Gene Therapy Offers Hope for People with Rare Genetic Diseases, Changing the Landscape of Healthcare

Year after year, individuals grappling with genetic diseases, abnormalities, and hereditary conditions have faced challenges that ranged from unproductivity and stigma to severe pain and untimely death. The impact of genetic diseases is global, with an estimated 70 to 80 million people affected worldwide, according to the World Health Organization. Going beyond these numbers, Nature Portfolio, an international scientific publishing company, reported that rare genetic diseases impact over 300 million individuals across the globe.

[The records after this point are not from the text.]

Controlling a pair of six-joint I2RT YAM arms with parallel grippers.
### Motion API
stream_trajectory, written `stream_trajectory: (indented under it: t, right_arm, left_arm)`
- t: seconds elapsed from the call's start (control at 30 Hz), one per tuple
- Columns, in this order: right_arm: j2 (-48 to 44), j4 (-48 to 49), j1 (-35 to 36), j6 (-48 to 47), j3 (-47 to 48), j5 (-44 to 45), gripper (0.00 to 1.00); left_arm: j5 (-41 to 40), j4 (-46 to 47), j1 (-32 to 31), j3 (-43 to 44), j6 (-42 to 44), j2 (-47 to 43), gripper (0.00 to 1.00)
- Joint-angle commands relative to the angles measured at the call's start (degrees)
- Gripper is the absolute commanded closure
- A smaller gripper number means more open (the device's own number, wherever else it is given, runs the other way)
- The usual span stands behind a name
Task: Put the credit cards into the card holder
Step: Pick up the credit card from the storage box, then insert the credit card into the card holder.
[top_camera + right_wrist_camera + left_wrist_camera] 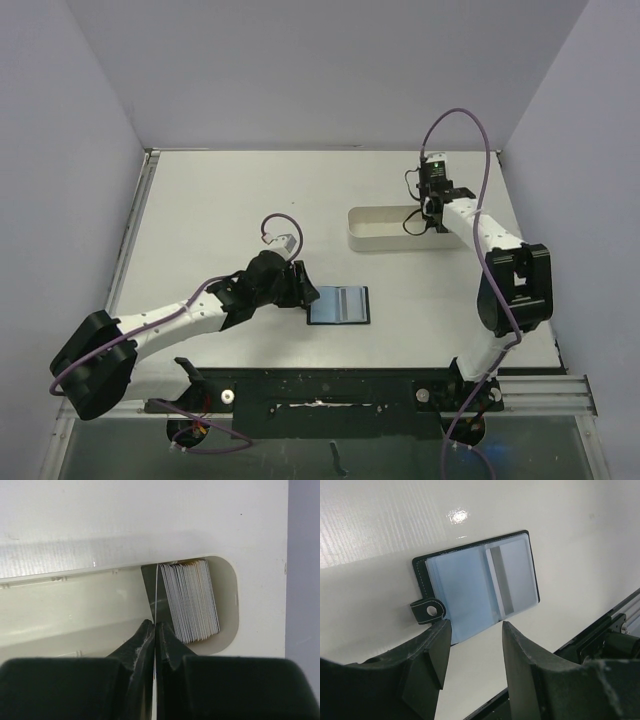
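The card holder [338, 305] lies open and flat near the table's front, showing bluish-grey pockets [480, 585] and a black snap tab [427, 611]. My left gripper [305, 290] hovers just at its left edge, open [474, 625], with nothing between the fingers. A stack of credit cards [192, 602] stands on edge at one end of the long white tray [227, 605]. My right gripper [156, 625] reaches into that tray [375, 230] and is shut on a single card [157, 595], seen edge-on, slightly apart from the stack. In the top view the cards are hidden behind the right gripper [432, 212].
A black rail [400, 385] runs along the table's near edge by the arm bases. Purple cables [470, 130] loop above the right arm and over the left arm [280, 235]. Pale walls enclose the table on three sides.
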Motion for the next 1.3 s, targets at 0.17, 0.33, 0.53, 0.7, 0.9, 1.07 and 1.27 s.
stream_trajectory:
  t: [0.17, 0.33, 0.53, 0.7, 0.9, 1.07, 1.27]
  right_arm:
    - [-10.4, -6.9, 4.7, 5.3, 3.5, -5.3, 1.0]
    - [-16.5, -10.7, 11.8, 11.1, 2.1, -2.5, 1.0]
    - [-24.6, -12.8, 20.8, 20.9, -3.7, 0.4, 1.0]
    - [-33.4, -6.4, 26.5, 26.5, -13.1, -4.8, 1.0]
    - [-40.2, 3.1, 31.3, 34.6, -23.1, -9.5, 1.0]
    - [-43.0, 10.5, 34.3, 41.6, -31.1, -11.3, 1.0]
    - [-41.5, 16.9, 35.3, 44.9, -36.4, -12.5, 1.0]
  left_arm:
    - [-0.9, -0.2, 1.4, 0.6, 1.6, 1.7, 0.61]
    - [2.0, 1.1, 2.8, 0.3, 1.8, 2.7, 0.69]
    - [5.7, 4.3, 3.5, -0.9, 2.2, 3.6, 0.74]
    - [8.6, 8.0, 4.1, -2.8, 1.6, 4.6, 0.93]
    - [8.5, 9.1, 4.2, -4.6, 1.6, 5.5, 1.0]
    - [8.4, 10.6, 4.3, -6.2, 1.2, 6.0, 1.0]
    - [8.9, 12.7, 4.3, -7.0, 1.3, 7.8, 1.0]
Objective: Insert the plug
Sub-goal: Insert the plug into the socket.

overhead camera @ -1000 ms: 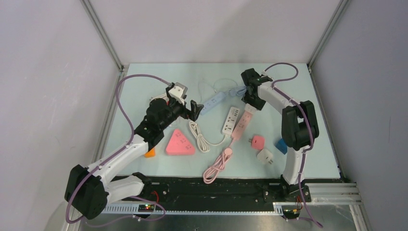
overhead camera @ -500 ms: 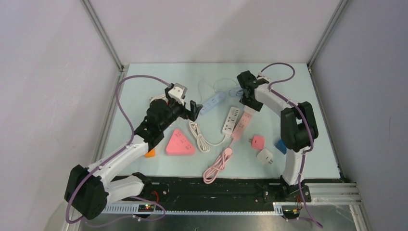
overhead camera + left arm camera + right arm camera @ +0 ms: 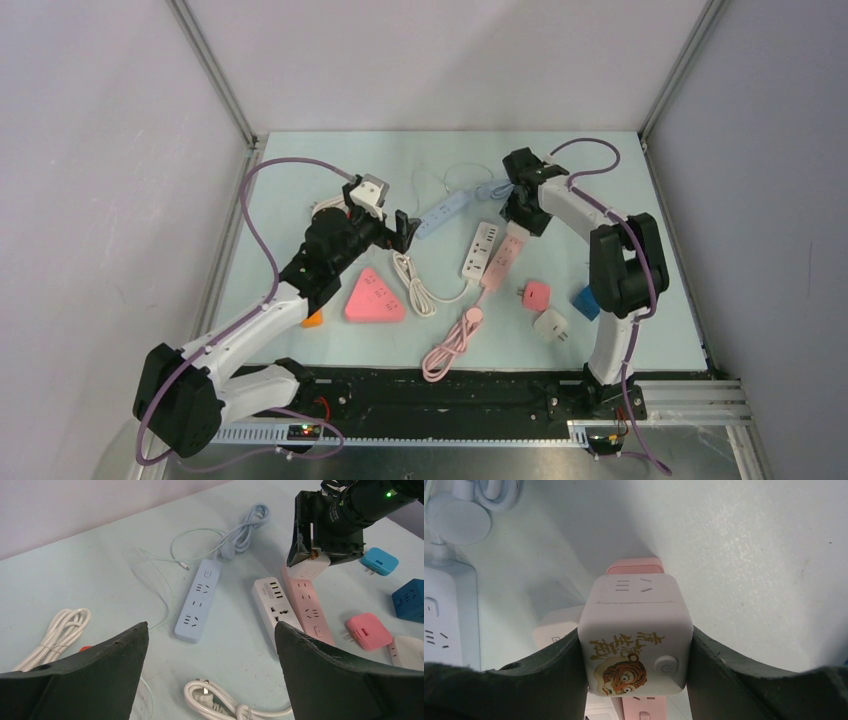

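Observation:
My right gripper (image 3: 635, 645) is shut on a pale pink cube plug (image 3: 634, 630) with a tiger sticker and a round button. The fingers press on its two sides. The cube hangs over the far end of the pink power strip (image 3: 634, 566). In the left wrist view the cube plug (image 3: 310, 566) is tilted just above the pink strip (image 3: 310, 607), and I cannot tell whether they touch. In the top view the right gripper (image 3: 522, 208) is at the pink strip's (image 3: 500, 258) far end. My left gripper (image 3: 211, 625) is open and holds nothing, near the blue strip (image 3: 199, 602).
A white power strip (image 3: 478, 250) lies beside the pink one, with its coiled white cable (image 3: 418, 285) to the left. A pink triangular strip (image 3: 373, 298), a pink adapter (image 3: 536, 294), a white adapter (image 3: 551, 324) and a blue cube (image 3: 584, 303) lie nearer the arms' bases.
The right gripper swung a little left and back with the cube plug, then returned over the pink strip's end. The left arm has not moved.

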Tool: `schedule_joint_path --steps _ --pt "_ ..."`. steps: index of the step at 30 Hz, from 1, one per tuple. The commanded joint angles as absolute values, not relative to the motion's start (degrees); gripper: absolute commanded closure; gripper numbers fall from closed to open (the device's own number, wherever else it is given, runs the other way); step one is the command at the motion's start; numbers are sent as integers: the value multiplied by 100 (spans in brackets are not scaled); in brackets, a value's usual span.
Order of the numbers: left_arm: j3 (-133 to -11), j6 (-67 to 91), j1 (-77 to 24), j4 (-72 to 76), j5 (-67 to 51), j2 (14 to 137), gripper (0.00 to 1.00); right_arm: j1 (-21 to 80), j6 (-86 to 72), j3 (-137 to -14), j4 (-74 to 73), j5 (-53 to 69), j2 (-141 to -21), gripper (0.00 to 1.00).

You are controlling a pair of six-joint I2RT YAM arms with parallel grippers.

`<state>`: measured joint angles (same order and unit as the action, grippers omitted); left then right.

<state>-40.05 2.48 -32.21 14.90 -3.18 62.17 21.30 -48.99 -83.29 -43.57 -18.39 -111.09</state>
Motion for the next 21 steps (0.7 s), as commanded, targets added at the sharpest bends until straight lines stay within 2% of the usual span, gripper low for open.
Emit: schedule_joint_path --steps 1,3,9,11,18,19,21 --pt "-3994 136 -3256 1644 -281 6092 0 2096 -5195 -7878 -5617 -745 -12007 100" --pt "-4010 140 -3258 1645 -290 6105 0 2079 -5112 -8020 -5711 -750 -12074 98" --pt "-3996 127 -3264 1646 -259 6071 0 2251 -4855 -8331 -5919 -1021 -12089 53" --pt "-3992 116 -3265 1645 -243 6065 0 2273 -4789 -8440 -5923 -1061 -12011 44" --pt "-3996 78 -3262 1651 -243 6026 0 2222 -4583 -8989 -6117 -1139 -11828 21" --pt "-3987 74 -3266 1647 -236 6015 0 2214 -4568 -9025 -6134 -1128 -11790 8" --pt "-3968 64 -3268 1648 -218 5986 0 2202 -4511 -9101 -6155 -1134 -11715 2"
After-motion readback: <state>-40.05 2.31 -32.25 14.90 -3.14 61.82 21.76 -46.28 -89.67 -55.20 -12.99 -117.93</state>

In the past, many of these conditions went undiagnosed and untreated, leaving sufferers to cope without effective medical interventions. However, the convergence of technology, artificial intelligence, and healthcare is revolutionizing the approach to these ailments.

Recent advancements in healthcare technologies and the integration of Artificial Intelligence (AI) into the diagnosis and treatment of health issues are heralding a new era for those affected by life-threatening genetic disorders. Among these breakthroughs, genetic engineering is gaining prominence, offering the possibility of restoring health and providing a renewed lease on life to those with debilitating conditions.

One significant breakthrough has been in the realm of genetic-induced blindness, where gene therapy has offered the prospect of sight recovery. Genetic engineering, as defined by the National Human Genome Research Institute, involves altering the DNA composition of an organism through laboratory-based techniques. The genetic information encoded in DNA governs the hereditary traits passed down from generation to generation.

Diseases that stem from genetic abnormalities are hereditary and can be inherited through familial lines. Gene therapy, a prominent form of genetic engineering, has been harnessed to restore health. This innovative approach involves modifying the genes within an individual’s body cells to treat or halt diseases. In essence, gene therapy seeks to replace malfunctioning cells with healthy ones.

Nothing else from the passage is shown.